On September 18, it was announced that Andrew Bynum would probably miss the remainder of the season and is “nowhere ready” to be playing basketball yet.
When the Cleveland cavaliers chose to sign the Sixers’ big man this offseason, they knew his recovery would be gradual (hence the incentive laden contract, though still costly, I realize). I believe they still have a good shot at the playoffs without his presence this year.
The recent good news is Anthony Bennett is back on the court for 5-5, meaning he’s playing at full speed, full contact.
Without Bynum, the Cavaliers have a few looks to their personnel that will be favorable.
I imagine a starting lineup next year of Kyrie Irving, Dion Waiters, Anthony Bennett, Tristan Thompson, and Anderson Varejao.
Firstly, lets not forget Varejao was the league’s leading rebounder before his health forced him to miss the last 57 games of the season. I don’t see why he won’t be somewhere in the top of the league this year, among company like Dwight Howard, Nikola Vucevic, Zach Randolph, and David Lee.
This lineup will allow Anthony Bennett to run the high pick and roll game with Irving and have Thompson and Varejao hitting the offensive glass.
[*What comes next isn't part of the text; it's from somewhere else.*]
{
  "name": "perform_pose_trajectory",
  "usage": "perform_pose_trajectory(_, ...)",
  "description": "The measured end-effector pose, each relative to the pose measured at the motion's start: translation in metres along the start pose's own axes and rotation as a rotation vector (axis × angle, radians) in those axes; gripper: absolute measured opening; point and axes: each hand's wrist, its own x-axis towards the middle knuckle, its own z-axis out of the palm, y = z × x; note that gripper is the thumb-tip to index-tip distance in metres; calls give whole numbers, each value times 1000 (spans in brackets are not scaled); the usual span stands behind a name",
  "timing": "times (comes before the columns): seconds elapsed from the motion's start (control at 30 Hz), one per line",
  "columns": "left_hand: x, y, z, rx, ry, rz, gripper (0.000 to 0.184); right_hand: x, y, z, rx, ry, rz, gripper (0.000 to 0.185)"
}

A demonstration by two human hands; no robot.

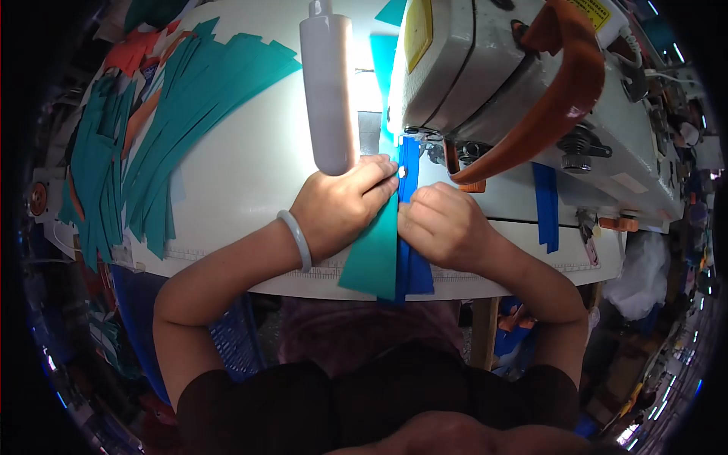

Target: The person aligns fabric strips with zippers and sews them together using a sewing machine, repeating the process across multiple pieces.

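My left hand (341, 201), with a pale bangle (297, 241) at the wrist, has its bent fingers closed on the edge of a green fabric strip (375, 254) just in front of the sewing machine's needle area. Alongside the green strip runs a blue strip (414, 269) with lengthwise lines, perhaps zipper tape. My right hand (444, 224) is curled, its fingertips pinching the blue strip's edge. Both strips lie side by side, reaching under the machine head and hanging at the table's front edge. The fingertips are partly hidden.
The white sewing machine (485, 83) with an orange handle (565, 91) fills the right. A lamp (327, 98) stands over the left hand. Stacked green strips (205, 121) lie left on the white table (250, 182). Another blue strip (546, 205) lies at right.
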Motion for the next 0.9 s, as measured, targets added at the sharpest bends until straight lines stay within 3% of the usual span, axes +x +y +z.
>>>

Varejao, as we’ve him progress, is also very effective in the pick and roll game with his developed jumpshot. We will also see Tyler Zeller playing the roll man when he comes off the bench after seeing him and Irving play for Team USA together during their intrasquad scrimmage, but we’ll talk his role later.
If Thompson’s switch of hand has truly improved his jumper, the Cavaliers front court is still potent, though young, without an absolute need for Bynum to be in playoff contention.
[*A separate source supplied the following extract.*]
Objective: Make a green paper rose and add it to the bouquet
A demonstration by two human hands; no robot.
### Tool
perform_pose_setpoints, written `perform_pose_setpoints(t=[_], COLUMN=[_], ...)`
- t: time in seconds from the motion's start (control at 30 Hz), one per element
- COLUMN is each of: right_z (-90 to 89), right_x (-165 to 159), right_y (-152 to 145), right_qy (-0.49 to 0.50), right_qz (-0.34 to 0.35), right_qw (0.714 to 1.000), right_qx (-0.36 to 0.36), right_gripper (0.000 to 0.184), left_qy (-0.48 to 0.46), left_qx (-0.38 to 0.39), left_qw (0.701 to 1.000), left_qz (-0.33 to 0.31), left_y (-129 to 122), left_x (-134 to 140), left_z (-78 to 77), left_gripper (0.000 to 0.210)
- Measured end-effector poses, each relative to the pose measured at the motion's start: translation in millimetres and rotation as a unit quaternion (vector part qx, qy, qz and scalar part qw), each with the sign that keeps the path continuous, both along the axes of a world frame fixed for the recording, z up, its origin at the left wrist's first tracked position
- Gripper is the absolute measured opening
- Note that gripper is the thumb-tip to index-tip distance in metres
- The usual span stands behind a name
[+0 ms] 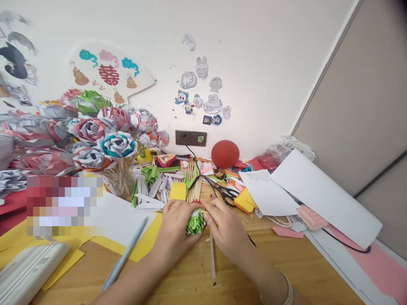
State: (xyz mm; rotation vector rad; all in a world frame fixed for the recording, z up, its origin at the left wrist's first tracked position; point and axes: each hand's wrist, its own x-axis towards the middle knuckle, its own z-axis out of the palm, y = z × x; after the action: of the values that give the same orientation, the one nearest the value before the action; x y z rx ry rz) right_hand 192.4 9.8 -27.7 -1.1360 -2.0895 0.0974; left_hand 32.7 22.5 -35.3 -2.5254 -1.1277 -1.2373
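Observation:
A small green and white folded-paper flower [195, 222] sits between my two hands, low over the wooden table. My left hand [174, 226] is closed around its left side, thumb along the top. At the flower's right edge, my right hand [224, 222] is pinched on what looks like a thin wooden stick [205, 211], mostly hidden by the fingers. Just beyond the hands lies a bundle of wooden sticks [194, 186]. A translucent glue stick [212, 258] lies on the table below the flower.
Black scissors [227, 192] and yellow folded paper [244, 201] lie beyond my right hand. Folded paper strips [157, 186] are piled at the back left, beside a vase of paper flowers [117, 146]. A blue pen [125, 254] lies left. A red balloon [225, 154] rests against the wall.

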Motion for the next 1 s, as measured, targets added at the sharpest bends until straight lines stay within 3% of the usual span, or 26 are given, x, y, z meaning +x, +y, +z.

To utilize the fast break game with the athletes that the Cavaliers boast, they can play the aforementioned Zeller at the five, where he filled in for Varejao last year in his absence. Thompson and Bennett, and the interchangeability of Earl Clark and Alonzo Gee, show a front court that can move up and down the court while forcing turnovers with their length.
Whenever Bynum returns, he will make an immediate impact on the Cavaliers roster, likely making them in the top half of the East. But without Andrew Bynum, the Cavaliers are still a threatening team and have the potential to see postseason action without Bynum, especially if the young guys develop the way the Cleveland front office believes they can. The front court situation in Cleveland is an optimistic one, and with or without Bynum, they pose a threat to teams with their athletic ability. Look for Mike Brown to utilize this dynamic in the upcoming season with superstar Kyrie Irving at the helm.